I obviously need to switch that to PyModuleDef_Init, but then I run into the problem that PyModuleDef_HEAD_INIT (via PyObject_HEAD_INIT) is defined differently in free threaded vs GIL mode. I would like to be able to compile the module once (or even have two code paths creating different objects), but currently that's impossible, since only one HEAD_INIT structure is defined at any given time.
I can make my module not rely on the GIL, but I'd like it to be able to load in both interpreter versions. Is this something that you are planning, or could plan, to support in future?
CPython versions tested on:
3.13
Operating systems tested on:
Linux
The text was updated successfully, but these errors were encountered:
Short answer: No, you can't compile something for 3.13 and then load it in 3.13t, or vice versa.
Long answer: We're sort of working on this, but not for the non-limited API. It sounds like you want a limited API that's compatible across FT and non-FT builds. @encukou has been doing that work, but as he said, PyModuleDef is inherently broken because it relies on the object structure. PEP 793 is the first step to getting this working.
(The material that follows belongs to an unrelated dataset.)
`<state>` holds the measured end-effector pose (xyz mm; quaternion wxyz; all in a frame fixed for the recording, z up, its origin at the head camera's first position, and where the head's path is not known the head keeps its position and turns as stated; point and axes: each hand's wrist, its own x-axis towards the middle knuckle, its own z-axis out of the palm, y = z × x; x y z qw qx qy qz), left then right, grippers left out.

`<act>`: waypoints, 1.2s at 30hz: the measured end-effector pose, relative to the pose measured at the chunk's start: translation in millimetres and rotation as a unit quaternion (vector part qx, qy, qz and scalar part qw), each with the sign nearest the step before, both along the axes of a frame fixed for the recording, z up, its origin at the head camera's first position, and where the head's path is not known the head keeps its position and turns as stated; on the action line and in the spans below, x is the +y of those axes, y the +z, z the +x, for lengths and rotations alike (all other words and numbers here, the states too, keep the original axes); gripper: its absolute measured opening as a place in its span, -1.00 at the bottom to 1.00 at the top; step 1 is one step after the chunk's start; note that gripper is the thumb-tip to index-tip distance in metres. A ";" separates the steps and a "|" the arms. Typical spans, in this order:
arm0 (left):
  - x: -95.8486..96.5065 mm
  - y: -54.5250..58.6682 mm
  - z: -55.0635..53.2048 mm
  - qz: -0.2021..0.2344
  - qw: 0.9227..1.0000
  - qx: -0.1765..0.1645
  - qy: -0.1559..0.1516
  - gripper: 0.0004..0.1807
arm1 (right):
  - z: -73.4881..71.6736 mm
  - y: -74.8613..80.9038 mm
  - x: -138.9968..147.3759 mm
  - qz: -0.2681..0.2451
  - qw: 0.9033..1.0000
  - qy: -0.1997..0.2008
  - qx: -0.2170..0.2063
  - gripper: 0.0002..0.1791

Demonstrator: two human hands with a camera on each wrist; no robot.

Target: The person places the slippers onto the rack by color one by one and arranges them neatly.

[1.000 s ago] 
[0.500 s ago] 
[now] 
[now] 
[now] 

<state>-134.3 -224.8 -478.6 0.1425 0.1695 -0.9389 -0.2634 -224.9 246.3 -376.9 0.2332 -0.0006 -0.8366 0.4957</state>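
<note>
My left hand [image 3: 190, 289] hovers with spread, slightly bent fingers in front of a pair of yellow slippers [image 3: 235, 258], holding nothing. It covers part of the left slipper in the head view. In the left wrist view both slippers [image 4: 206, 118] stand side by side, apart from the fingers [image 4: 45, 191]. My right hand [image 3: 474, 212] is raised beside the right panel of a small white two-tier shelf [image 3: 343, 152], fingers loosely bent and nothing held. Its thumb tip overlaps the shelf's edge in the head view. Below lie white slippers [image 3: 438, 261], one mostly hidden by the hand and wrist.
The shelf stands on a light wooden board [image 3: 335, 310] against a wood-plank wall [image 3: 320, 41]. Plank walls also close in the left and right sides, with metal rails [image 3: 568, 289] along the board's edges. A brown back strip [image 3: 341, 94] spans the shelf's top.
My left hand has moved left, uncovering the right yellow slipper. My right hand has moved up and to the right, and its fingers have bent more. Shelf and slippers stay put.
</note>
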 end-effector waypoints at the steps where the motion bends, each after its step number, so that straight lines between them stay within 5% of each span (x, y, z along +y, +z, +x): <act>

Yes, I'd love for it to be in the limited API. I could live with it being in the non-limited API (and subject to change between versions), but that would be even better. (I'm already having to break the limited API to support separate sub-interpreter GILs, since Py_NewInterpreterWithConfig is not in the limited API).
As @ZeroIntensity wrote, you cannot mix Python libraries between builds free threaded and GIL-enabled builds. It's not enough to change a few things like PyModuleDef_HEAD_INIT.
You need to build your interpreter with --disable-gil if you are using the autoconf/configure based build. The important thing is that Py_GIL_DISABLED is defined to 1 when building both the interpreter and extension modules.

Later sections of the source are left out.